_batch_qiime

#!/bin/sh

export SEQ_PRISMS_BIN=/dataset/gseq_processing/active/bin/batch_qiime_prism/seq_prisms 
export BATCH_QIIME_PRISM_BIN=/dataset/gseq_processing/active/bin/batch_qiime_prism


batch_qiime_version=$1

function read_answer_with_default() {
   read answer
   if [ -z "$answer" ]; then
      answer=$@
   fi
}


function get_run_opts() {

   DRY_RUN=no
   DEBUG=no
   HPC_TYPE=slurm
   FILES=""
   OUT_ROOT=""
   BLAST_DATABASE=""
   TAX_DATA=""
   SIMILARITY=""
   SEQLENGTH_MIN=""
   FILE_TYPE=""

   PROCESSING_ROOT=/dataset/gseq_processing/scratch/batch_qiime
   PROCESSING_ROOT=/dataset/gseq_processing/scratch/batch_qiime


   echo "*** batch_qiime analysis version $batch_qiime_version ***
* note that you can paste into your terminal window by clicking your right mouse button
* you can select text in the terminal window using your left mouse button
* at any stage you can press CTRL-C to exit the dialogs
* if you would prefer to run a single batch command, use batch_qiime_prism.sh (-h for help) - e.g. 
  this allows you to run the analysis on any collection of input files
"

   ####### get and check DATASET
   while [ 1 ] ; do
      echo "
please give the name of the dataset you would like to process (e.g. PJ_MGS00100 ), or a folder containing your sequence data 
"
      read DATASET
      if [ ! -z "$DATASET" ]; then 
         if [ -d $DATASET ]; then
            break
         fi
         if [ ! -d /dataset/${DATASET}/scratch  ]; then 
            echo "sorry can't find (e.g.) /dataset/${DATASET}/scratch (and $DATASET is not an accessible folder)"
         else
            break
         fi
      fi

   done

   if [ -d ${DATASET} ]; then
      echo "will look for data in ${DATASET}" 
   else 
      echo "will look for data in /dataset/${DATASET}/scratch"
   fi


   ####### get and check whether to run locally or on the cluster
   echo "

should this run be queued on the compute cluster ? (y/n, default=y.
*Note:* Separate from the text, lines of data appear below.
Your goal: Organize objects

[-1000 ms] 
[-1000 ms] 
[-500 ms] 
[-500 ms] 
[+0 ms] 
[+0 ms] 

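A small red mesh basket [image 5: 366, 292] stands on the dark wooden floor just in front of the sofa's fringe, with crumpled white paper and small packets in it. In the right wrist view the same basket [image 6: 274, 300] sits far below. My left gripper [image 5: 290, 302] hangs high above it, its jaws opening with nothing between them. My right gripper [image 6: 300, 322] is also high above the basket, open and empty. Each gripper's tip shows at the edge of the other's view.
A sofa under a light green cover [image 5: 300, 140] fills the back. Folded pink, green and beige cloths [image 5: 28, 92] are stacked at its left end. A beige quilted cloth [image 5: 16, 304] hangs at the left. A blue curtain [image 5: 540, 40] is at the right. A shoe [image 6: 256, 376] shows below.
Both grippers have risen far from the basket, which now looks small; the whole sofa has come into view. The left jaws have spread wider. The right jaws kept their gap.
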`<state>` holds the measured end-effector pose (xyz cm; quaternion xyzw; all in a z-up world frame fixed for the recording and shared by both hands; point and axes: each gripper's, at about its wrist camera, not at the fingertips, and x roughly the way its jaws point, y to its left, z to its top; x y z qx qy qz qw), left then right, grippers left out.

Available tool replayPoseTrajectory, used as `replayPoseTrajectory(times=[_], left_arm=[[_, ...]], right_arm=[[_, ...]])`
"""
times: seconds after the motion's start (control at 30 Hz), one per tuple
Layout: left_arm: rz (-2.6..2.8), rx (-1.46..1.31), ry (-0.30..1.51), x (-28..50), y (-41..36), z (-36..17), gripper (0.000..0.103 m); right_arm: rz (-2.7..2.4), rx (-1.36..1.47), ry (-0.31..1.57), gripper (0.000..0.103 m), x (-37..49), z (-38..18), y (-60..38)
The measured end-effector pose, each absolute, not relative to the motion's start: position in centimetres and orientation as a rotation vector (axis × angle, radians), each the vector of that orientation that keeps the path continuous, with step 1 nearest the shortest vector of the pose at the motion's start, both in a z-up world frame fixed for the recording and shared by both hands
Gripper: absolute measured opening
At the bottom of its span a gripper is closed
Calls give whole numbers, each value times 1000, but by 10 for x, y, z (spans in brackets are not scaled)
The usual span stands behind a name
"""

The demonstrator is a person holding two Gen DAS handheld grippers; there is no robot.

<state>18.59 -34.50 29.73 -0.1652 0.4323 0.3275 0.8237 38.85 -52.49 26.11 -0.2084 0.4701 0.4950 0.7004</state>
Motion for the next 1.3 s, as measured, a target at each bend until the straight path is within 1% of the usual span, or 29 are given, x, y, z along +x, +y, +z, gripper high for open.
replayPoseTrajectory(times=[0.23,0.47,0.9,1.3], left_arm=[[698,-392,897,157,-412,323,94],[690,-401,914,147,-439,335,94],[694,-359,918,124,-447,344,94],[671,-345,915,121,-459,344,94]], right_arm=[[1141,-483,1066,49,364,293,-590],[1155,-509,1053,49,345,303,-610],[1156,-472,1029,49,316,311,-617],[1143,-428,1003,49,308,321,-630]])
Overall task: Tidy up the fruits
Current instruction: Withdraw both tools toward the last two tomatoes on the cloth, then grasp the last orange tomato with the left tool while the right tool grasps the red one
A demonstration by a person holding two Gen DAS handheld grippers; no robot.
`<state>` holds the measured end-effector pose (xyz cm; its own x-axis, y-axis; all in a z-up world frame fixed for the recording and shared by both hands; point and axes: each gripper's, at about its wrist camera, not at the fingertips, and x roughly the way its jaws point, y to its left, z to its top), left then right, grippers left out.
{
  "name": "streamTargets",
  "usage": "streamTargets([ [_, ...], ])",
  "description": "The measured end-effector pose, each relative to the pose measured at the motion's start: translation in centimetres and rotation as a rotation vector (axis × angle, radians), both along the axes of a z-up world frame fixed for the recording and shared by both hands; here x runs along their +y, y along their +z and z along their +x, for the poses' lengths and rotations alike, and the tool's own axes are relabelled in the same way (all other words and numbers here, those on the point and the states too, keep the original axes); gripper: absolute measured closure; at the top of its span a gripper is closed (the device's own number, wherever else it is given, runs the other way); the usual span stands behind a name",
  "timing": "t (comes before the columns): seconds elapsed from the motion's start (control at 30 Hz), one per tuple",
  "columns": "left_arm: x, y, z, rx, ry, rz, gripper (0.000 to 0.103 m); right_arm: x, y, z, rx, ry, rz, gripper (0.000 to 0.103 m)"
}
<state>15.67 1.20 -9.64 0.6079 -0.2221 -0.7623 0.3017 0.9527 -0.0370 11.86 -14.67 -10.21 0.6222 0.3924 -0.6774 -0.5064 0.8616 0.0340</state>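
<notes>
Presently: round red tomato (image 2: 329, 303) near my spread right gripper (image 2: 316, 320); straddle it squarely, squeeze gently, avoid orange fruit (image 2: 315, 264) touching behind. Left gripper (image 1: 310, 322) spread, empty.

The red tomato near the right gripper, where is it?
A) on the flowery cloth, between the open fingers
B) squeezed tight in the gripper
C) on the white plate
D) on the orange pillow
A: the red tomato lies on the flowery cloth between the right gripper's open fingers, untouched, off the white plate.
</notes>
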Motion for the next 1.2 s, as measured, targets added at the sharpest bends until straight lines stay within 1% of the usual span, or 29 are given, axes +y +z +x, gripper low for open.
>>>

If n, will be run locally)
"
   read_answer_with_default y
   if [ "$answer" != "n" ]; then 
      HPC_TYPE=slurm
   else
      HPC_TYPE=local
   fi
   

   # set up folder
   if [ -d $DATASET ]; then
      # try removing the first component of the path and then appending that to processing_root
      OUTPUT_ROOT=`echo $DATASET | cut -d'/' -f3-`
      OUTPUT_ROOT=$PROCESSING_ROOT/$OUTPUT_ROOT
   else
      OUTPUT_ROOT=$PROCESSING_ROOT/$DATASET
   fi

   while [ 1 ]; do
      echo "please specify output base folder (or just press Enter/Return to use default , $OUTPUT_ROOT )"
      read_answer_with_default $OUTPUT_ROOT 
      NEW_ROOT=$answer
      if [ -d $NEW_ROOT ]; then
         echo "warning - $NEW_ROOT already exists, use anyway ? (y/n, default=y)"
         read_answer_with_default y
         if [[ ( $answer == "y" ) || ( -z $answer ) ]]; then
            OUTPUT_ROOT=$NEW_ROOT
            break
         fi
      else
         mkdir -p $NEW_ROOT
         if [ -d $NEW_ROOT ]; then
            OUTPUT_ROOT=$NEW_ROOT
            break
         fi
      fi
   done

   echo "will use output root folder $OUTPUT_ROOT 

   "

   
   ####### get and check the analysis type 
   while [ 1 ] ; do
      ANALYSIS=qiime
      echo "
please give which analysis you want (all, clean, qiime, kmer_analysis) (or just press enter to run qiime)  
(notes :
* entering qiime includes length filtering, clustering, taxonomy assignment and summarising) 
* the clean step is currently run seperately , and is not done if you select all or qiime 
)

"
      read_answer_with_default qiime
      ANALYSIS=$answer

      if [[ ( "$ANALYSIS" != "all" ) && ( "$ANALYSIS" != "clean" ) && ( "$ANALYSIS" != "qiime" ) && ( "$ANALYSIS" != "kmer_analysis" ) ]]; then
         echo "analysis must be one of all, clean, qiime, kmer_analysis"
      else
         break
      fi
   done

   if [[ ( "$ANALYSIS" == "all" ) || ( "$ANALYSIS" == "qiime" ) ]]; then
      ls $OUTPUT_ROOT/qiime_analysis/* > /dev/null 2>&1
      if [ $? == 0 ] ; then
         echo "found existing results under $OUTPUT_ROOT/qiime_analysis/* - are you sure you want to continue (e.g. complete an interrupted run) ? (y/n)"
         read_answer_with_default n
         if [[ ( $answer != "y" )  && ( $answer != "Y" ) ]]; then
            echo "ok quitting - please either use a different output folder or clean up $OUTPUT_ROOT/qiime_analysis"
            exit 1
         fi
      fi
   fi
   if [[ ( "$ANALYSIS" == "all" ) || ( "$ANALYSIS" == "kmer_analysis" ) ]]; then
      ls $OUTPUT_ROOT/kmer_analysis/* > /dev/null 2>&1
      if [ $? == 0 ] ; then
         echo "found existing results under $OUTPUT_ROOT/kmer_analysis - are you sure you want to continue (e.g. complete an interrupted run) ? (y/n)"
         read_answer_with_default n
         if [[ ( $answer != "y" )  && ( $answer != "Y" ) ]]; then
            echo "ok quitting - please use a different output folder"
            exit 1
         fi
      fi
   fi

   echo "will use analysis=$ANALYSIS
   "


   ####### get and check the blast data to use 
   if [[ ( $ANALYSIS == "all" ) || ( $ANALYSIS == "qiime" ) ]]; then
      while [ 1 ] ; do
         echo "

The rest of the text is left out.